David Tennant is Hamlet. And it’s an extraordinary performance. In the theatre, you get a distant view of the actors and you see them from only one perspective. In television, you get close ups and see them from different angles. In this case, it really helps the storytelling. Tennant has the range for Hamlet – at times quiet and tender, anguished, confused, outraged and in feigning madness. He acts with his entire body, not just that hyper-expressive face but with arms and legs too. During the ‘coward speech’ where he’s trying to decide how to deal with Claudius, he moves around the set, bare foot, waving his arms, beating his chest, covering his face while talking about his dear murdered father. Hamlets are judged by how they deliver the famous “To be or not to be speech”. I thought it was an incredibly brave decision by the director, Gregory Doran, to film the beginning of this from behind, in silhouette. So as Tennant, very quietly, starts “To be…..” we can’t see his full face. What we have are the words. And they are such powerful words. Hamlet is wretched, he cannot decide if it’s better to live or die. As he starts to ruminate about sleep and death, the camera turns to his face and Tennant looks and it (and us) as he talks about shuffling off this mortal coil. The effect was breathtaking.

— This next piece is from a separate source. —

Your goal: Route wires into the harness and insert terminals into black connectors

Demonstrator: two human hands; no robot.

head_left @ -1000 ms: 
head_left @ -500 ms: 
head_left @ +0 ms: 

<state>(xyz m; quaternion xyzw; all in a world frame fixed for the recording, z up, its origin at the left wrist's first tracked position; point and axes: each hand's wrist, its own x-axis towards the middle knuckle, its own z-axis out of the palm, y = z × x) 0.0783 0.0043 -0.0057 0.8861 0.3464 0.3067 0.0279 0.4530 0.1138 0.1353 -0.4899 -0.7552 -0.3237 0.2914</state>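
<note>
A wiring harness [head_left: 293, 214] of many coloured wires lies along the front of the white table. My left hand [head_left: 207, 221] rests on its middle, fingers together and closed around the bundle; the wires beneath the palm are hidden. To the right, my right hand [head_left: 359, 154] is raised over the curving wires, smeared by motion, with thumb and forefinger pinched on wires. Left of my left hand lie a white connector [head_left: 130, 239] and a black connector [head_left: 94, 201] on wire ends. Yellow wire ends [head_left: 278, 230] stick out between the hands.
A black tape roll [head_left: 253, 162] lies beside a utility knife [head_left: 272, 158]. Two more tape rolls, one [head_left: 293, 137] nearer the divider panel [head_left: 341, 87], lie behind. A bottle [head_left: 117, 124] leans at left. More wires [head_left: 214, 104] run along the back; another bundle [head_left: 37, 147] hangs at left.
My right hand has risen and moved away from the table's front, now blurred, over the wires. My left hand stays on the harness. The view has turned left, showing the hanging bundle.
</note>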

Hamlet pretends to be mad in order to expose Claudius as his father’s killer. Claudius (and the father) are both again played be Patrick Stewart, who is majestic, and makes Shakespearean verse sound like normal speech. Polonius has to be one of the most irritating and amusing characters and Oliver Ford Davies accomplishes both wit and grief with aplomb. I found myself once more enjoying Peter de Jersey as the ever faithful Horatio and Mariah Gale shines as Ophelia.
Betrayal, madness, murder, loyalty and love – these are the central themes of the play. Many of the play’s central characters are dead by the end. As Hamlet lies dying in the arms of Horatio, Tennant should be able to wring a tear from the hardest heart with “If thou didst ever hold me in thy heart, Absent thee from felicity awhile, And in this harsh world draw thy breath in pain, To tell my story”.
Hamlet may not be conventional Boxing Day fare, but this production is very special. One can only hope that the RSC and David Tennant are reunited before too long.